• [SOURCE MATERIAL]
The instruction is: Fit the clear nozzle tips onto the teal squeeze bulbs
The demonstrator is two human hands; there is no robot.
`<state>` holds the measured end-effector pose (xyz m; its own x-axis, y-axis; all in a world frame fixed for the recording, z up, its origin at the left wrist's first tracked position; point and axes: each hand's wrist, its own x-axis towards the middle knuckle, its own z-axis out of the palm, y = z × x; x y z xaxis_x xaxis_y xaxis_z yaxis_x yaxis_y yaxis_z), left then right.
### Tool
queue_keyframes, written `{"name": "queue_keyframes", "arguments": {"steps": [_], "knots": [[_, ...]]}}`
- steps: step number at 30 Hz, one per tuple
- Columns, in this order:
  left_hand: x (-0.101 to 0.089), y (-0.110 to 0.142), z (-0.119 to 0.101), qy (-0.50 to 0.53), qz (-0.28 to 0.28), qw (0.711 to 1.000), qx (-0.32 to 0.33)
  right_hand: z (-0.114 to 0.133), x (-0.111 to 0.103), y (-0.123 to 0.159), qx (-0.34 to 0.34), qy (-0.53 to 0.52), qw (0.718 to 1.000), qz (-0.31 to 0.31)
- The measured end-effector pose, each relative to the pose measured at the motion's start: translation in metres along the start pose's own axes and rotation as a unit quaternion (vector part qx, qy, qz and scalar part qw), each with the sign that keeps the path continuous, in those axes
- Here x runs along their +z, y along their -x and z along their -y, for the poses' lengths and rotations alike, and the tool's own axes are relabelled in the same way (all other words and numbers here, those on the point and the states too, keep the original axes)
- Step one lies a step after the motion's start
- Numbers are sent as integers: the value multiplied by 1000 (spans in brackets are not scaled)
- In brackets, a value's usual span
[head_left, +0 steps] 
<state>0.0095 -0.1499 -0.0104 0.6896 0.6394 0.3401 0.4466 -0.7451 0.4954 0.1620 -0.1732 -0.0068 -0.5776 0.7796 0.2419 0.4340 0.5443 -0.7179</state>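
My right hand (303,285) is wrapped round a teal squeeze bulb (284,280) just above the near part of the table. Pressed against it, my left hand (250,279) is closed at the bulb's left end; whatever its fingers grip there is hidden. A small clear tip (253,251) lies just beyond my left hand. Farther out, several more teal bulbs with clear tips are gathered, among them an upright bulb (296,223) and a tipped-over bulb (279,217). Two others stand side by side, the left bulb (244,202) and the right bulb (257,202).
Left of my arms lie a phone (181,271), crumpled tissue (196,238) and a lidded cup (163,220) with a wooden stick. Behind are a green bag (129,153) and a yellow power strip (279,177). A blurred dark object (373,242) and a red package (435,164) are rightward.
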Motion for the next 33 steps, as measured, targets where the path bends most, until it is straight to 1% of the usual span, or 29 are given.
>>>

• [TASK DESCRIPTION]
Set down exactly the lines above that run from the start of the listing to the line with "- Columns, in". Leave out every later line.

• [RESPONSE TO THIS EXERCISE]
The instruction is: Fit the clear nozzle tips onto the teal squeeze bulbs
The demonstrator is two human hands; there is no robot.
`<state>` holds the measured end-effector pose (xyz m; its own x-axis, y-axis; all in a world frame fixed for the recording, z up, its origin at the left wrist's first tracked position; point and axes: each hand's wrist, its own x-axis towards the middle knuckle, its own z-axis out of the palm, y = z × x; x y z xaxis_x xaxis_y xaxis_z yaxis_x yaxis_y yaxis_z), left then right.
### Tool
queue_keyframes, written `{"name": "queue_keyframes", "arguments": {"steps": [_], "knots": [[_, ...]]}}`
- steps: step number at 30 Hz, one per tuple
- Columns, in this order:

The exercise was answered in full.